On Wednesday evening, hundreds of people surrounded the bronze statue of former U.S. president William McKinley.
The statue's time in the plaza is limited now that the Arcata City Council voted 4-1 to remove it. The council also voted unanimously to remove what many called a "racist plaque", near the Jacoby Storehouse, that blames violence and historically documented genocide on "Indian Troubles."
Prior to the vote and meeting, the same group of people filled the council chambers and demanded the city take action. Close to 67 speakers approached the podium to address the statue and plaque.
But not all were in favor of removing the relics of the past. Speakers like Elon Moore, who grew up in Arcata felt that McKinley represented one of America's best civil servants.
"He dedicated his life to public service and eventually gave his life when he was assassinated as our country's greatest public servant," Moore said. "How many people who want to tear down the statue have taken a bullet for this nation?"

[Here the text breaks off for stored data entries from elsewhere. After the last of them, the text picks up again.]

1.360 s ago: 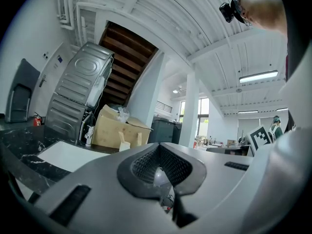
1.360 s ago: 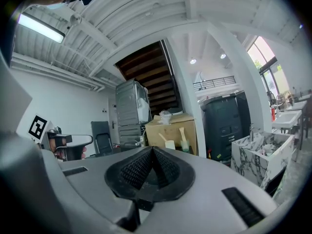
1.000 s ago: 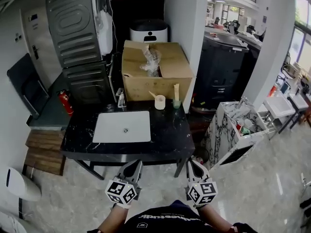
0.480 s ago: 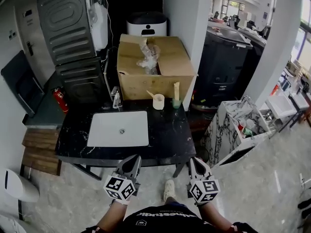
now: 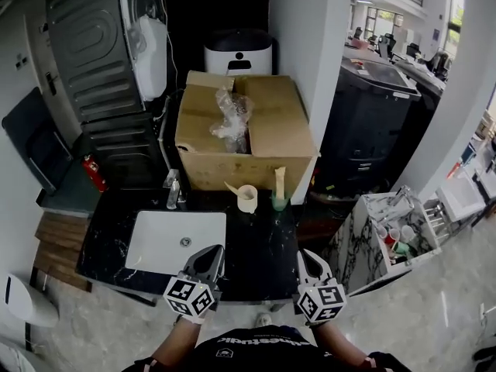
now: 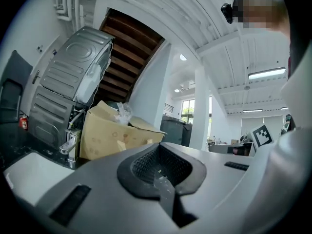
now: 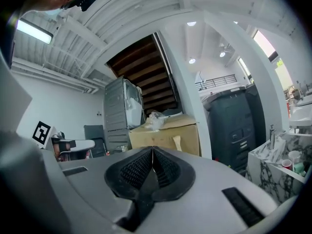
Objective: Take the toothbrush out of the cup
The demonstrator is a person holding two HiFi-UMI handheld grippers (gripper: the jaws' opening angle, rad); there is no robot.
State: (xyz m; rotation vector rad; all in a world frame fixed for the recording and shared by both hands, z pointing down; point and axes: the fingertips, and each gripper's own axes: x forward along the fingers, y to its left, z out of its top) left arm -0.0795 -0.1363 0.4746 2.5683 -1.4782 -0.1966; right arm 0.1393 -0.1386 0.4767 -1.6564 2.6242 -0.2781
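while your left gripper (image 5: 209, 249) and right gripper (image 5: 307, 256) sit fully closed on nothing, expect the toothbrush (image 5: 232, 187) to be light, stiff and slick; pinch its handle above the cup (image 5: 247, 200).

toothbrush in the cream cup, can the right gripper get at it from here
Probably yes: only bare black countertop lies between the right gripper and the cream cup, and the toothbrush sticks out free. The gripper must open first.
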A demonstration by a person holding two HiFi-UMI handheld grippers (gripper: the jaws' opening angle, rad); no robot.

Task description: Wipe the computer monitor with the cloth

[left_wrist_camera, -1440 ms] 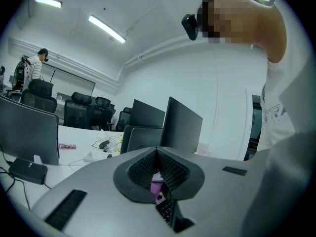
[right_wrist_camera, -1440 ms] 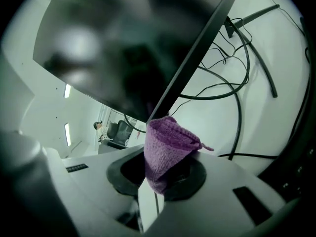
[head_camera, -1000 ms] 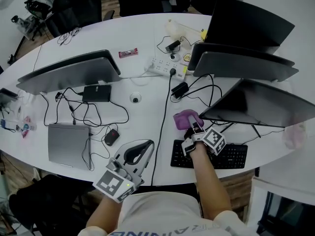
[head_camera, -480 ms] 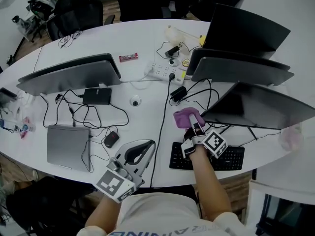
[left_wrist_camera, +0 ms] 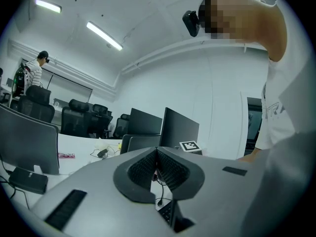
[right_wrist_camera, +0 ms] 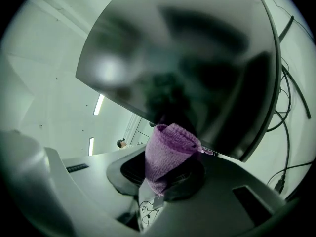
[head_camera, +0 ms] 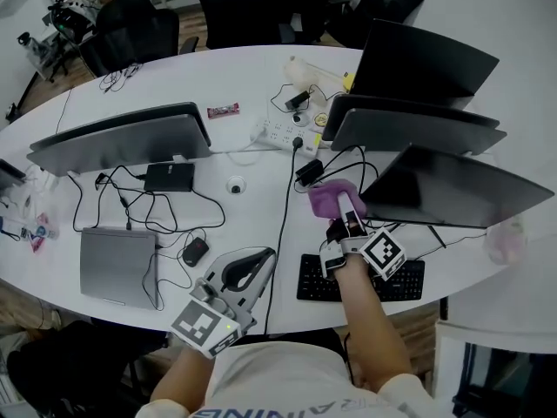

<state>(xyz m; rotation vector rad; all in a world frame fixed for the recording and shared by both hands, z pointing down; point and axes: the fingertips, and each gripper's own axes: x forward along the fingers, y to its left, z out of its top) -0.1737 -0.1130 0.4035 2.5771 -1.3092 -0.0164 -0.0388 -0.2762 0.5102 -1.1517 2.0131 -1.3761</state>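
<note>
A purple cloth is pinched in my right gripper, which is shut on it. The cloth sits at the left edge of the near-right dark monitor, whose black screen fills the right gripper view just beyond the cloth. My left gripper hangs low over the table's front edge, jaws pressed together with nothing between them.
A black keyboard lies under my right wrist. Cables and a power strip cross the white table. Two more monitors stand behind; another monitor, a laptop and a mouse are at the left.
My right gripper has carried the purple cloth a little farther from me and up toward the left edge of the near-right monitor. The left gripper has stayed put.
</note>
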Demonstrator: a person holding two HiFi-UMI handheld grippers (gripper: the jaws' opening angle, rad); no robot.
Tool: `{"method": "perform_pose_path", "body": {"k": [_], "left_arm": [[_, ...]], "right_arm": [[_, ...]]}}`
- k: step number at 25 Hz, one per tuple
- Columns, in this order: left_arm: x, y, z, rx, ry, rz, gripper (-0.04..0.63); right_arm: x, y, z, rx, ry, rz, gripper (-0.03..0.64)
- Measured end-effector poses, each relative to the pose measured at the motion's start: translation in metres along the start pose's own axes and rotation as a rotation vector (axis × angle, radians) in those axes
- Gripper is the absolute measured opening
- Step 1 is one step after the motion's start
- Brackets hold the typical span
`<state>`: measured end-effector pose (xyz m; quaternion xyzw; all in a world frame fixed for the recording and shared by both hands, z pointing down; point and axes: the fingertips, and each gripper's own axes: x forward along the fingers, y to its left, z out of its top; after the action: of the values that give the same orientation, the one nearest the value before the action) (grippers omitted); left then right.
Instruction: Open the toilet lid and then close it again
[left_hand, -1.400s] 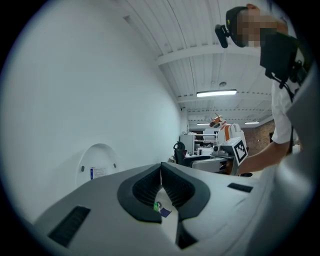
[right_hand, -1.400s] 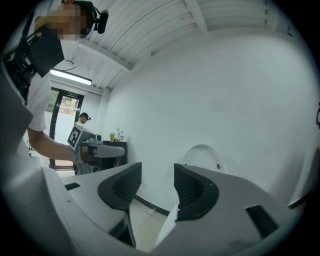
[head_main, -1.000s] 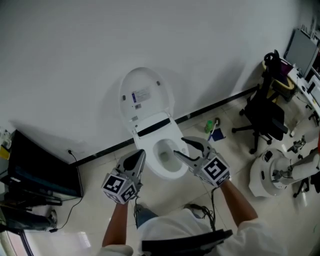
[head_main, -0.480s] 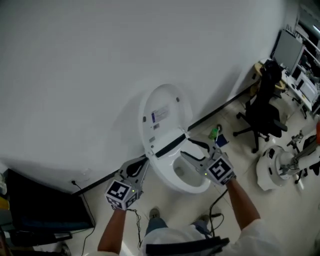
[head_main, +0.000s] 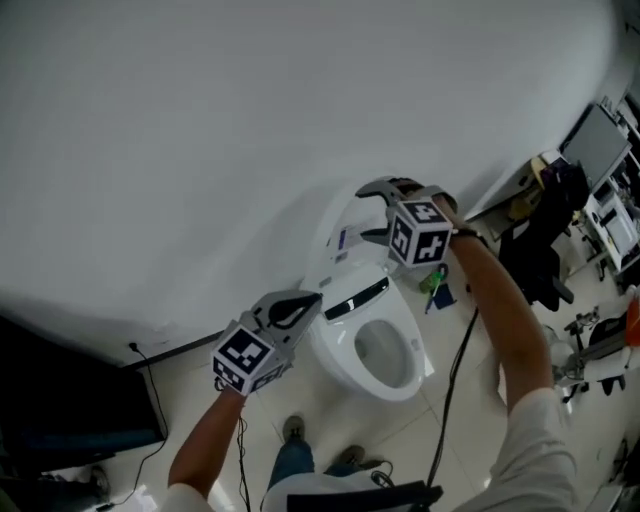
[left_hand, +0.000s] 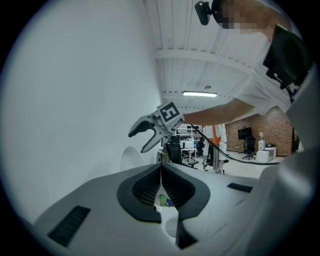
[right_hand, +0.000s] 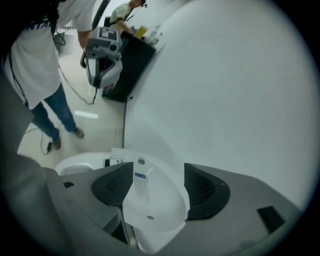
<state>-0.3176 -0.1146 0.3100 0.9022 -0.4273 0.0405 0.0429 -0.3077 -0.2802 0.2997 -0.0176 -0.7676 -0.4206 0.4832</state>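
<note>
The white toilet (head_main: 385, 355) stands against the wall with its lid (head_main: 345, 225) raised. My right gripper (head_main: 362, 214) is up at the lid's top edge. In the right gripper view the lid (right_hand: 150, 200) with its small label sits between the two jaws of my right gripper (right_hand: 160, 187). Those jaws have just been opening, and the pads (right_hand: 116, 184) do not press on the lid. My left gripper (head_main: 312, 300) hovers left of the seat hinge, jaws shut on nothing. The left gripper view shows my left gripper (left_hand: 161, 170) with the right gripper (left_hand: 138, 142) beyond it.
A black cabinet (head_main: 70, 430) stands on the floor at the left. A black office chair (head_main: 545, 250) and desks are at the right. A green bottle (head_main: 432, 280) lies on the floor beside the toilet. A cable (head_main: 455, 370) hangs from my right arm.
My right gripper has risen from above the bowl to the top of the raised lid, rolling over and opening wider. The left gripper has shifted sideways near the hinge.
</note>
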Motion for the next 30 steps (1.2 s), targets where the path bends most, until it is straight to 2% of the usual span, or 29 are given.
{"method": "perform_pose_path", "body": {"k": [2,5,8,11,12,13,14,18,22,26,30], "left_arm": [[0.000,0.012,-0.003,0.004,0.008,0.002,0.000],[0.000,0.023,-0.011,0.003,0.028,-0.002,0.000],[-0.007,0.029,-0.023,-0.005,0.048,0.004,0.000],[-0.016,0.039,-0.033,-0.014,0.061,0.013,0.000],[-0.018,0.043,-0.036,-0.021,0.063,0.019,0.000],[-0.019,0.045,-0.039,-0.029,0.065,0.025,0.000],[-0.019,0.047,-0.042,-0.037,0.069,0.028,0.000],[-0.013,0.043,-0.044,-0.045,0.074,0.015,0.000],[0.000,0.025,-0.035,-0.026,0.068,-0.032,0.000],[0.017,-0.001,-0.024,-0.001,0.054,-0.074,0.000],[0.041,-0.041,-0.022,0.013,0.031,-0.126,0.000]], "right_arm": [[0.034,-0.015,-0.008,-0.111,0.096,0.105,0.345],[0.072,-0.029,-0.024,-0.210,0.231,0.238,0.371],[0.099,-0.026,-0.054,-0.275,0.382,0.364,0.373],[0.110,-0.018,-0.072,-0.296,0.458,0.440,0.371],[0.111,-0.018,-0.075,-0.305,0.470,0.440,0.370],[0.111,-0.021,-0.075,-0.319,0.475,0.430,0.321],[0.110,-0.022,-0.074,-0.340,0.477,0.420,0.216],[0.102,-0.019,-0.067,-0.382,0.460,0.401,0.206],[0.071,0.013,-0.065,-0.397,0.409,0.357,0.199],[0.025,0.073,-0.062,-0.373,0.305,0.273,0.199],[-0.018,0.166,-0.066,-0.292,0.197,0.156,0.204]]}}
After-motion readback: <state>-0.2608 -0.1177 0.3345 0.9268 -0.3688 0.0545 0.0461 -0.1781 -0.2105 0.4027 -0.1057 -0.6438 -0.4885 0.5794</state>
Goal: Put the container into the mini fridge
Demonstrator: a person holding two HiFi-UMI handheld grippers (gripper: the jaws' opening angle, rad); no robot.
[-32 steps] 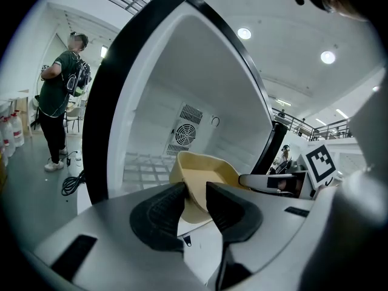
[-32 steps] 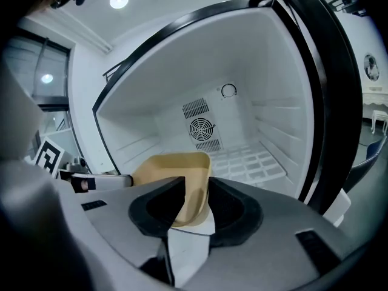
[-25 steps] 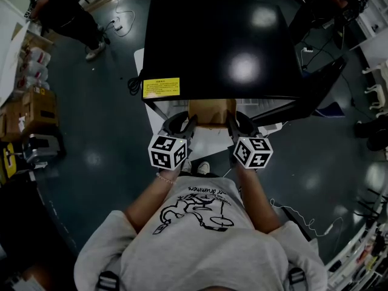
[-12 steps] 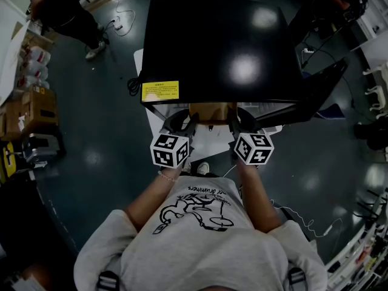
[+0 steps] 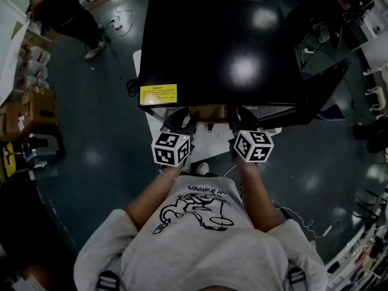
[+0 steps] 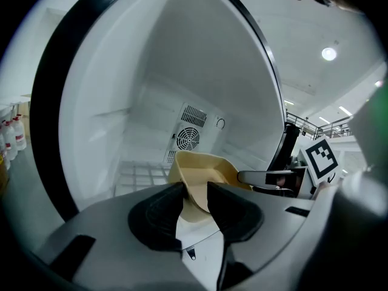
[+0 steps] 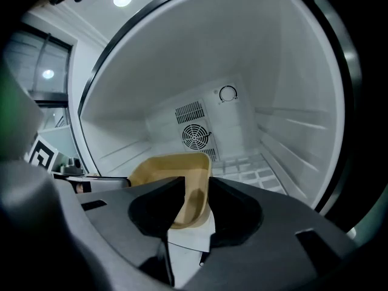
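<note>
A tan open container pokes out from under the black mini fridge, mostly hidden by its top. My left gripper and right gripper flank it. In the left gripper view the container hangs inside the white fridge interior, its near rim between the jaws of the left gripper. Those jaws have just been opening a little, and both pads still touch the rim. In the right gripper view the right gripper is shut on the opposite wall of the container.
The fridge door stands open to the right. A wire shelf and a fan grille mark the fridge's floor and back wall. A yellow label sits on the fridge top. Cardboard boxes and cables lie on the floor around.
Both grippers and the container have moved a little further in under the fridge top. Less of the container shows in the head view than a second ago.
</note>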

However, Chris Peters, a leader with the Seventh Generation Fund for Indigenous People, a 20-year resident of the city of Arcata, said Native people avoid the city because it harbors symbols of oppression and white supremacy.
"Most Native people bypass Arcata. (They) won't give it the time and attention because of the historic trauma that the city represents," Peters said.
He also mentioned the council had the power to make the right decision and remove the statue and plaque.
"You have the authority to vote and I encourage you to make the motion and vote. And let those people on the city council who will vote against it show their true colors," he said.
After three hours of public speakers, deliberation and discussion, Councilmember Paul Pitino made a motion to remove the statue and a separate motion to remove the plaque. Council member Susan Ornelas seconded the motion. All but Councilmember Ben Winkler voted to remove the statue. A unanimous vote was made to remove the plaque.
While both are set to be removed, the cost is the next battle. According to Arcata City Manager Karen Diemer, it will cost approximately $65,000 to remove the statue from the city's general plan and they will have to go through the California Environmental Quality Act prior to removing it. No date is currently set for the removal.
The statue has been controversial for decades. Several groups have been fighting to remove the statue and the plaque because they believe both symbolize racism, colonialism, imperialism and genocide of Indigenous people in Arcata and in various parts of the world including the Philippines, Puerto Rico and Guam, (countries under U.S. imperialism during William McKinley's presidency).